WORK REQUIRED
Of the entries below, return exactly those lines that fall between the one containing "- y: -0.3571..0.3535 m" and the one containing "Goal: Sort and", the two end lines included.

GIVEN ENTRIES
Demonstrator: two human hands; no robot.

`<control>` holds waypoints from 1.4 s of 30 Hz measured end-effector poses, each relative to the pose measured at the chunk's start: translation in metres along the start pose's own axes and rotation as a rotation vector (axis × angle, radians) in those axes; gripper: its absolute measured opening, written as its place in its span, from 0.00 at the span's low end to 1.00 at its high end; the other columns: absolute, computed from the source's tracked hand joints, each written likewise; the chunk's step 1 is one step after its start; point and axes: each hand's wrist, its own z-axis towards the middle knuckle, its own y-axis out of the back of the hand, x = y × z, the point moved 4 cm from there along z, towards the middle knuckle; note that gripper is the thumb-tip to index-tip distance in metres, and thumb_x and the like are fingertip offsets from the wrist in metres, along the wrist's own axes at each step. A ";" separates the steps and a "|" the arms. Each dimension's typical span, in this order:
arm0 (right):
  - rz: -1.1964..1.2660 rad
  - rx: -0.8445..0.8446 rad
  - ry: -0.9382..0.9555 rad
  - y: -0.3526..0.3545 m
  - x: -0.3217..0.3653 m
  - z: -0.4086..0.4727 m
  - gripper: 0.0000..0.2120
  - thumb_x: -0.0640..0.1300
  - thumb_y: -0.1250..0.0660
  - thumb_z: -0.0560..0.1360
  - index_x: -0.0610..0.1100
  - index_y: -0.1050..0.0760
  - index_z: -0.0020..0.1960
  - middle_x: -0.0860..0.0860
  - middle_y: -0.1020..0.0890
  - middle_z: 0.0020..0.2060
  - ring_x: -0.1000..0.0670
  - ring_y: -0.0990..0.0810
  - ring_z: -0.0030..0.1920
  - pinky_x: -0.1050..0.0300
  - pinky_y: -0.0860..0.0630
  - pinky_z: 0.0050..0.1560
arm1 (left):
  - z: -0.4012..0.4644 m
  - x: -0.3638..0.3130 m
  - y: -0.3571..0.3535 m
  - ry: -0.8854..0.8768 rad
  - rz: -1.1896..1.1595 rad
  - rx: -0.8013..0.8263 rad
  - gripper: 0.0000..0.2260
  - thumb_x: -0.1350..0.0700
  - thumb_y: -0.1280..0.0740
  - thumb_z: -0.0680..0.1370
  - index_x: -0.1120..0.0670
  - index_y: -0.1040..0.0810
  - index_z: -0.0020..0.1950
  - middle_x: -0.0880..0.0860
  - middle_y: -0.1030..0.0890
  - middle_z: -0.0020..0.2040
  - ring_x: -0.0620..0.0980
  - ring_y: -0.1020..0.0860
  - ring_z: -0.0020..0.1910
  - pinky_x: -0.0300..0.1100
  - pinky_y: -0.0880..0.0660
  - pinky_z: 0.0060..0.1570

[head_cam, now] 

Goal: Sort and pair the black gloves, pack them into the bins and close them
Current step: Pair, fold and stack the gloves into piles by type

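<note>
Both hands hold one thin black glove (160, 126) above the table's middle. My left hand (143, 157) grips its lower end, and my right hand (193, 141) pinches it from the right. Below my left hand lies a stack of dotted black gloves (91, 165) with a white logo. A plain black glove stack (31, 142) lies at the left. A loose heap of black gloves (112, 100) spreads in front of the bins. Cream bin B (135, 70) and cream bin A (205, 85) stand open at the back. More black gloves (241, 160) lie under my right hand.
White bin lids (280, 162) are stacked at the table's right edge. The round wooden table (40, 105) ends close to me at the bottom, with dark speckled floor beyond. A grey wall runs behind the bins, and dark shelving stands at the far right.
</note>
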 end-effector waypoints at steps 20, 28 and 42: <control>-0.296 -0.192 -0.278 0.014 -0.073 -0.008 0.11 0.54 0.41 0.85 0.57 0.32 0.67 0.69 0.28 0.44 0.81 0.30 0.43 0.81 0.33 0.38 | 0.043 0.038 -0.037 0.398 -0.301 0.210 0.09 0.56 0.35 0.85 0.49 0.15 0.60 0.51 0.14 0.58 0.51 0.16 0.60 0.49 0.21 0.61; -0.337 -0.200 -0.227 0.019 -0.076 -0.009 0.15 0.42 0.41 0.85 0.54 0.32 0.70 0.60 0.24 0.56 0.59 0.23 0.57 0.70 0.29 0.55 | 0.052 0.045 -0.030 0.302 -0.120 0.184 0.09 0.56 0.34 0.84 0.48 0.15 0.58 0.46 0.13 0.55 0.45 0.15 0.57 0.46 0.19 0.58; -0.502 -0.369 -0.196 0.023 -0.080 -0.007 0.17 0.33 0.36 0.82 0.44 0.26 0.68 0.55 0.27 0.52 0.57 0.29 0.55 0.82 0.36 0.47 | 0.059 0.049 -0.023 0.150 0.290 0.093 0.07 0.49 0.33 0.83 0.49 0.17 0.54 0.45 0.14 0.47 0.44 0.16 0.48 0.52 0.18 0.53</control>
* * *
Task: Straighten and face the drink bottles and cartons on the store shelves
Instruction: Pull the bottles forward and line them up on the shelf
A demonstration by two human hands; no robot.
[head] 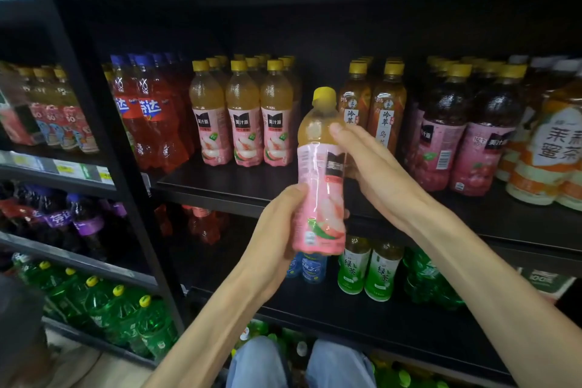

RESPONSE AREA
  - y: -0.3571..0.3535 m
  - ry: -0.8854..0.8768 rad
  - rz: -1.1896..1.1595 rad
  - rx: -0.8013..0.8263 rad
  - gripper: 0.0000..0.2260
  - thumb_x: -0.1350..0.0700
  - thumb_y: -0.1280..0.0740
  - thumb_z: -0.0680..0.1370
  - index_x: -0.1120..0.0670
  - index_y: -0.1040..0.0810
  - index_z: -0.0020..0.1950
  - middle_x: -0.0880..0.0860
  - middle_y: -0.1030..0.0890
  - middle_z: -0.0020..0.2040
  - ring_x: -0.0620..0.0980
  - ring_y: -0.1020..0.0860
  - ring_z: -0.0020..0.1910
  - pinky_x: -0.0300..0.1100
  - pinky_y: -0.0880..0.0660
  - pinky_z: 0.0060..0.1570

[head_cam, now] 

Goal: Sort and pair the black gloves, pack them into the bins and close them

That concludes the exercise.